What is the problem the feature request solves?

The DataFusion Comet documentation has a memory tuning section in the tuning guide after addressing #595, it looks simple at first glance, but I found that the actual behavior is more complex than what I've thought.

spark.comet.memory.overhead.factor and spark.comet.memoryOverhead are for per-operator limit, not per-executor/per-worker or per-core. When a comet plan is created, it creates its own memory pool sized spark.comet.memoryOverhead. Usually, we have spark.executor.cores equal to the number of vCPUs, so the actual amount of memory allocated for comet in the worker instance will be (at least) spark.executor.cores* spark.comet.memoryOverhead.
We have CometPlugin for configuring comet memory overhead automatically, but CometPlugin does not account for the existence of multiple executor cores. The actual per-instance comet memory consumption will be more than the configured memory overhead when spark.executor.cores > 1.
Even when assuming spark.executor.cores = 1 and we are only running one single task on each executor instance, there are still chances to have multiple comet executors allocating multiple memory pools, so the actual memory limit will be multiple times of spark.comet.memoryOverhead. The following figure shows the DAG of a Spark job. We can see that Stage 205 has 3 CometSort nodes, each node may consume spark.comet.memoryOverhead amount of memory. This is a conservative estimation since we assume that all other nodes in this stage won't reserve significant amount of memory.

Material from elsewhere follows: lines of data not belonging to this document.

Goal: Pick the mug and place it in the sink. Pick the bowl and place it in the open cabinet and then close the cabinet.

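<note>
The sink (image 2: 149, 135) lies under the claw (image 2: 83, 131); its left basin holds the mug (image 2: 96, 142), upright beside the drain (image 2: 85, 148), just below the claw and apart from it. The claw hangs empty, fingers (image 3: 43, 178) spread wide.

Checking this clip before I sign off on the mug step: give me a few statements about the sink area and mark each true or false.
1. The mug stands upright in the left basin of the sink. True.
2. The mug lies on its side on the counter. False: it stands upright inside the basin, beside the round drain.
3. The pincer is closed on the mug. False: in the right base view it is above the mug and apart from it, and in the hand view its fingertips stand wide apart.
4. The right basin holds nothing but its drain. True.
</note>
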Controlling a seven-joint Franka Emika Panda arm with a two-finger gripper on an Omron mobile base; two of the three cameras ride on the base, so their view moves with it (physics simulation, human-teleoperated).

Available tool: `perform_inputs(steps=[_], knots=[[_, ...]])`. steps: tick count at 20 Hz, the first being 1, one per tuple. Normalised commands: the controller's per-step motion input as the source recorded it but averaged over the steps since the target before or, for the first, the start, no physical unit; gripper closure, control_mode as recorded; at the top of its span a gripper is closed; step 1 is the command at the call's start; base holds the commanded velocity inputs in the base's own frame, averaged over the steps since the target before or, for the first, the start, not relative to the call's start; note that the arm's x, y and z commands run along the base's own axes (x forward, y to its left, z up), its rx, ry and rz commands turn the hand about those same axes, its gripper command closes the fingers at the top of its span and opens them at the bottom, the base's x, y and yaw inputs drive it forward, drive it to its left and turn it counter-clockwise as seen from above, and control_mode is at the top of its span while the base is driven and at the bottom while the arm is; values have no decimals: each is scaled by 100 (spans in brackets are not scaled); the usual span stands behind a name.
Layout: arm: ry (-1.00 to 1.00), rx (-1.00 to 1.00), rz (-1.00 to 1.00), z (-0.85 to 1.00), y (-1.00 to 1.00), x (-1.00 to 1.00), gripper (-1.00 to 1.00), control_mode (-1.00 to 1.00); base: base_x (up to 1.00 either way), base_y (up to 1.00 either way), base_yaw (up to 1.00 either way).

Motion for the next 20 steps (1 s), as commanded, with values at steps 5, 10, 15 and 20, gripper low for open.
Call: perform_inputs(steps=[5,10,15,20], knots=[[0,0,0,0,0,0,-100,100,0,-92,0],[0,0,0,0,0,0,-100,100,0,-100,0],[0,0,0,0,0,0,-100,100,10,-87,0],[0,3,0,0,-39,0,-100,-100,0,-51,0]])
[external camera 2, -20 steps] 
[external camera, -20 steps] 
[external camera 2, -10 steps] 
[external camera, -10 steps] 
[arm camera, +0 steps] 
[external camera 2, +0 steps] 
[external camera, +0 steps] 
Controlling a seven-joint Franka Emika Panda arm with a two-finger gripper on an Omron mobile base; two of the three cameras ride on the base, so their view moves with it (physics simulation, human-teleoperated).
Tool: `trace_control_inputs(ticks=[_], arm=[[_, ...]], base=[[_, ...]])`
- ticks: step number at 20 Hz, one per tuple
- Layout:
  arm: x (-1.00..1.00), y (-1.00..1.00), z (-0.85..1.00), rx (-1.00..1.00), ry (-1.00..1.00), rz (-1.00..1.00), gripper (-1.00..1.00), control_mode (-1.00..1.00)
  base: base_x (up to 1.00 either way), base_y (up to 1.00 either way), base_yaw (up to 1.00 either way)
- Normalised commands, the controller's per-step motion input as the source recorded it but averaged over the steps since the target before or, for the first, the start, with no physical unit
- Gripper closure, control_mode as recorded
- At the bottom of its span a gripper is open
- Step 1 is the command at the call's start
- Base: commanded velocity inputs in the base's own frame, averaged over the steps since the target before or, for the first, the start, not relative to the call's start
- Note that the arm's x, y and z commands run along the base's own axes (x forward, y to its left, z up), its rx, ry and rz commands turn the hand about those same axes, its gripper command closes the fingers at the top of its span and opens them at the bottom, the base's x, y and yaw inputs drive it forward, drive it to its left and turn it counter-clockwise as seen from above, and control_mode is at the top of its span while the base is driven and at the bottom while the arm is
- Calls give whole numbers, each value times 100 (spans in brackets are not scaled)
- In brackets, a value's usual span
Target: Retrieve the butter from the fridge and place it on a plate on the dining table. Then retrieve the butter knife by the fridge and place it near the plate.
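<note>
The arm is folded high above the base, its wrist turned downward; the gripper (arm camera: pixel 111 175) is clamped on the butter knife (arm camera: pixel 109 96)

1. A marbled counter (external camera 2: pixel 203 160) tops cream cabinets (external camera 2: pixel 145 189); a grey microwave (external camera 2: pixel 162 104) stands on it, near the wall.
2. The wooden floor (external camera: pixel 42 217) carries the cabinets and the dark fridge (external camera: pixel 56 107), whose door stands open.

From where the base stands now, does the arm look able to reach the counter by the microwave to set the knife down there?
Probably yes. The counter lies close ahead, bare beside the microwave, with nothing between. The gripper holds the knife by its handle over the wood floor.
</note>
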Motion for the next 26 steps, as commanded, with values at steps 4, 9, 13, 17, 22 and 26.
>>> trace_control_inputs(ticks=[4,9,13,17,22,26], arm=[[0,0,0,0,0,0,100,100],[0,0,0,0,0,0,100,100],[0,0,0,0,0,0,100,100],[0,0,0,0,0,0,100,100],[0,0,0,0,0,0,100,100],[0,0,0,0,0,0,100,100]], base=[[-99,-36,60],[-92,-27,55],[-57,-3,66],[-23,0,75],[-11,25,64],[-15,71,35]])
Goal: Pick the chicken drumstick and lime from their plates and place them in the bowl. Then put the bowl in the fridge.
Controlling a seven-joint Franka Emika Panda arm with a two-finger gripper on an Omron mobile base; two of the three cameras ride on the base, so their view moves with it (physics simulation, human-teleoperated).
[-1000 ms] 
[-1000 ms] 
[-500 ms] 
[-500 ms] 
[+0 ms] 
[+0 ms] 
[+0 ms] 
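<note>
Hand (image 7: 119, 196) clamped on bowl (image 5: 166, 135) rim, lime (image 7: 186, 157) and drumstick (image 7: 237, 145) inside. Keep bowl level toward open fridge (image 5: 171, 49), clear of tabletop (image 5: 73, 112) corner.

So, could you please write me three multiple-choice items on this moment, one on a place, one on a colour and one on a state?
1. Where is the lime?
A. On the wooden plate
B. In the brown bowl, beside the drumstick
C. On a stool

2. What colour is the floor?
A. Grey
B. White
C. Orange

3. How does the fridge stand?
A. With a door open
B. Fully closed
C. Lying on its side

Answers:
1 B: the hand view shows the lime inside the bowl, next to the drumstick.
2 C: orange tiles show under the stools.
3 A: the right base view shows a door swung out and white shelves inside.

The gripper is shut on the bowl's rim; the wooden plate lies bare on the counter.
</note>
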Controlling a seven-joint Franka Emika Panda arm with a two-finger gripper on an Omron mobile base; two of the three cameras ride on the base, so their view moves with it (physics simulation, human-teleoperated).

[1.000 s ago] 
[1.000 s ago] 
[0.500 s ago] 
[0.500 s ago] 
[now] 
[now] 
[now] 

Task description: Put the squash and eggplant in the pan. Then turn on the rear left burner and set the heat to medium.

The conclusion is that the actual memory limit for comet depends on:

spark.comet.memoryOverhead
Number of cores per executor, as well as related configurations such as spark.task.cpus
The maximum number of memory-intensive Comet nodes in one stage

This makes comet hard to tune and the behavior is hard to estimate (it depends on the actual queries). We'd better make it clear in the tuning guide or revamp the memory-related configurations to make it easier to tune and reason about.

Describe the potential solution

Ideally the spark.comet.memory.overhead.factor and spark.comet.memoryOverhead configure the per executor instance memory limit. I have the following ideas to achieve this:

Use the unified memory manager introduced by feat: Introduce CometTaskMemoryManager and native side memory pool #83. This requires enabling off-heap memory in Spark. I'm not sure why it does not appear in the tuning guide (due to its maturity maybe). The downside is that comet operators cannot trigger the spilling of other memory consumers, which makes it easy to run into issues similar to SparkOutOfMemoryError happens when running CometColumnarExchange #886 due to its greedy/unfair nature.
Making all comet operators in the same task sharing the same FairSpillPool. The memory limit of the fair spill pool can be spark.comet.memoryOverhead / numTaskSlots. It ensures that each operator can get the minimum amount of memory, especially when we only support self-spilling. The downside is memory under-utilization when the memory requirements of the operators are very uneven (Memory manager triggers unnecessary spills datafusion#2829).

I'm not sure if it is feasible to implement non-self-spill memory reclaiming on top of 1 or 2, but I think it will help a lot to handle various kinds of workloads efficiently.

Additional context

No response

The text was updated successfully, but these errors were encountered:

viirya · 2024-09-18T23:29:50Z

The downside is that comet operators cannot trigger the spilling of other memory consumers

This is actually the limit on DataFusion memory consumer API design, if I remember it correctly.

Kontinuation · 2024-09-20T15:13:52Z

Yes, the initial memory management proposal and implementation did support cooperative spilling. However, a later simplification removed that feature.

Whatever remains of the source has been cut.